This estimate is significant because it represents a potential offset against the cost of expanding insurance coverage to the nonelderly uninsured. Even if our estimate of potential savings is too high, the fact that there are any savings at all is significant, because it is often thought that reducing mortality increases morbidity, with the implication that not only would more people survive to qualify for Medicare, but that they would also be in poorer health, causing Medicare expenditures to increase.
Our analysis suggests that the increased medical care use that presumably accompanies expanded insurance coverage also improves morbidity as well as reduces mortality. Fewer people reach age 65 in fair or poor health with a disability. As people in these health states are much more costly to care for under Medicare, even small reductions in the number of people in these health categories can offset higher spending because of increased numbers of people in better health states.
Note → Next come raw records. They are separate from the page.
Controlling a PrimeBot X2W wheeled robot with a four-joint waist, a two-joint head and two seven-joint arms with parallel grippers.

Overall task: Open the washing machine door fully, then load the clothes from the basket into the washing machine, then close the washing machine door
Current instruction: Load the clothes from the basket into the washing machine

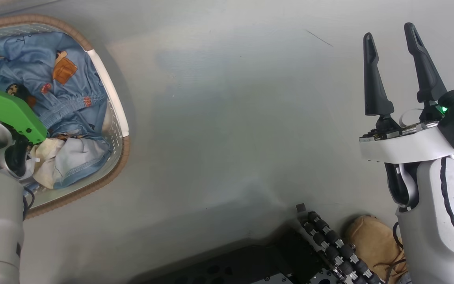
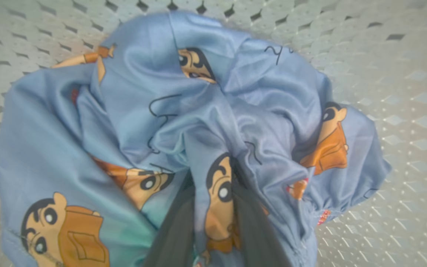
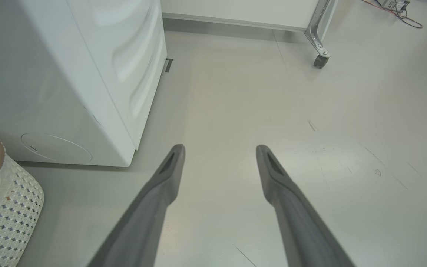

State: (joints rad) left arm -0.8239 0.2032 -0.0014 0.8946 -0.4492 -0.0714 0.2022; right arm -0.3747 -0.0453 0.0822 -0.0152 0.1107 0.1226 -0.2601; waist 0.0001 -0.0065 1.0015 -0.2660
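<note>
The basket (image 1: pixel 123 156) stands on the floor at the upper left, holding the light blue cartoon-print clothes (image 1: pixel 69 98) and a cream piece (image 1: pixel 47 152). My left arm's green wrist (image 1: pixel 10 112) reaches down into it. In the left wrist view my left gripper (image 2: pixel 213 185) is shut on a fold of the clothes (image 2: pixel 143 111), with the basket's perforated wall (image 2: pixel 384 74) behind. My right gripper (image 1: pixel 389 33) hangs open over bare floor, away from the basket. Its open fingers (image 3: pixel 219 148) point past the washing machine (image 3: pixel 87 74). The washing machine door is out of view.
A tan shoe of a person (image 1: pixel 373 244) is at the bottom right beside my dark base (image 1: pixel 321 240). The basket (image 3: pixel 9 207) sits just in front of the washer's lower corner. A cart's caster wheel (image 3: pixel 321 61) stands further off on the grey floor.
</note>
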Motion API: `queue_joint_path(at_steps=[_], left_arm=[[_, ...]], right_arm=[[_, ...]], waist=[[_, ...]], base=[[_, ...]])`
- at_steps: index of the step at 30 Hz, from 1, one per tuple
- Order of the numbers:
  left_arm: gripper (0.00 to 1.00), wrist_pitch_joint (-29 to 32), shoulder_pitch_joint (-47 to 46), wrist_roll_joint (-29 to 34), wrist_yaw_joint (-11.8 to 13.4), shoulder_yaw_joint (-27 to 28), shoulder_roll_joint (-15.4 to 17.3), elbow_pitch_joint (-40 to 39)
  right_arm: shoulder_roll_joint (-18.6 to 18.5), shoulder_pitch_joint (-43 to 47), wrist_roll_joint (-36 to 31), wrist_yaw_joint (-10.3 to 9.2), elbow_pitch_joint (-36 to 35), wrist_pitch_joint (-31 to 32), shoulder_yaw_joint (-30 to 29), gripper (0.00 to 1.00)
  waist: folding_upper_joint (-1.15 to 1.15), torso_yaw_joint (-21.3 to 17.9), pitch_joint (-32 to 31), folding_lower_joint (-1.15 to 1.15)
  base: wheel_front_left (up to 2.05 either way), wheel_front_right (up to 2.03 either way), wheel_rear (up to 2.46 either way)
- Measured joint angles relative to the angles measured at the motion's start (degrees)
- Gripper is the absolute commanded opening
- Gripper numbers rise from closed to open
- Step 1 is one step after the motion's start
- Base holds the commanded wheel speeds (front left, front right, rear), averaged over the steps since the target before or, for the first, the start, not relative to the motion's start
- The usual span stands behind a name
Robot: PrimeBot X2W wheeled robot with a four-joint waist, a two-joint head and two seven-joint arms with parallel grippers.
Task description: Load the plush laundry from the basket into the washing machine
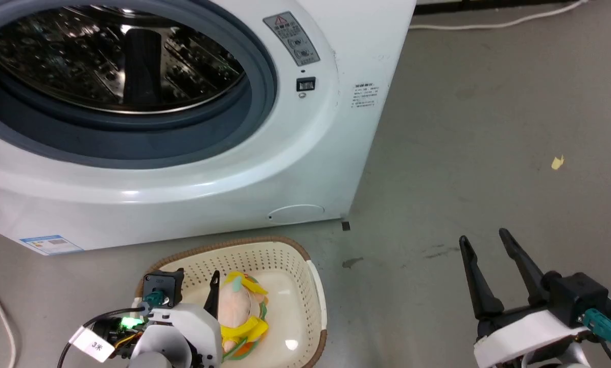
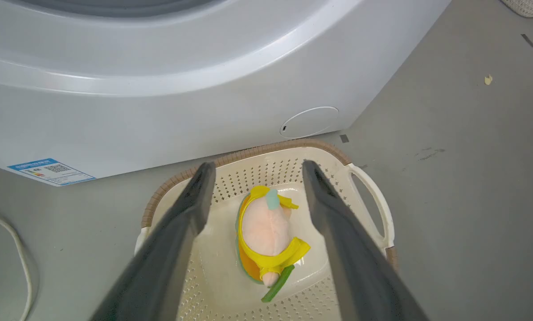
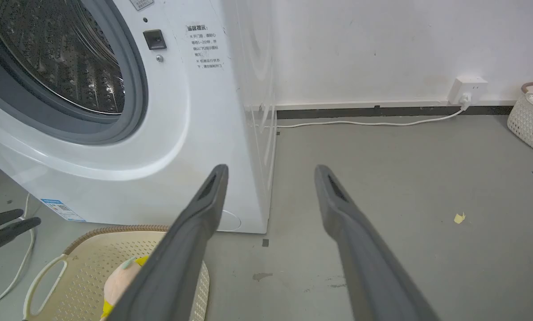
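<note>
Plush laundry (image 2: 266,229) lay on the bottom of the basket (image 2: 271,150) in the left wrist view, framed between the two spread fingers of the left claw (image 2: 257,166), which was open and held nothing. The toy's long axis ran roughly along the fingers' own direction, its yellow-and-green end nearer the camera, so its narrower width sat across the gap (a convenient lie for a squeeze). How far above the toy the tips stood, this angle did not tell. The washing machine (image 2: 159,89) rose just behind the basket.

From the head view, the left claw sat over the basket's left half, one dark finger just beside the toy's left flank; touching or not, I could not say. The right claw (image 1: 483,236) waited well apart over the grey floor (image 1: 489,128), fingers parted and empty. The left arm was plainly the nearer, and the coming move looked to me like a short descent and a close across the toy's width.

Through the right wrist view, the right claw pointed at floor beside the washer's corner, with the basket and a sliver of the toy low on the left.
</note>
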Motion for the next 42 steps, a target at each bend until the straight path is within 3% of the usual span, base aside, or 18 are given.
queue_joint_path(at_steps=[35, 42], left_arm=[[1.00, 9.5, -15.9, -4.1, -2.4, -7.6, 8.0, 20.8], [1.00, 10.0, -19.3, -4.3, -1.8, -9.4, 9.8, 24.8]], right_arm=[[0.0, -4.1, 7.1, 0.00, -1.3, -4.1, 4.0, 1.00], [0.0, -4.8, 8.4, -0.01, -1.5, -5.0, 4.6, 1.00]], waist=[[0.00, -7.3, 17.4, 0.00], [0.00, -8.7, 21.3, 0.00]], base=[[0.00, 0.00, 0.00], [0.00, 0.00, 0.00]])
If expanding health insurance coverage of the nonelderly or near-elderly improves the health of those who ultimately qualify for Medicare coverage, then anticipated savings in Medicare and Medicaid spending on the elderly could provide some of the funds to cover the cost of expanding insurance coverage to the uninsured. One policy option to consider might be to lower the age of eligibility for Medicare, perhaps to age 55, and allow people to buy Medicare coverage on an actuarially fair basis, but with premium subsidies for lower income people. Potentially, some of the cost of subsidizing coverage for low-income near-elderly would be offset by lower medical spending in the years after age 65.
SUPPLEMENTARY MATERIAL
The following supplementary material is available online:
Acknowledgments
This research was supported by a grant from the Kaiser Family Foundation under “The Cost of Not Covering the Uninsured Project.” We are grateful to Marc Rockmore and Matt Cravens for their excellent research assistance, and to John Mullahy and two anonymous referees for their comments on an earlier version of this analysis.
NOTES
We truncate the simulations at age 70 because the MCBS provides only 3 years of spending data, even though it follows people for 4 years.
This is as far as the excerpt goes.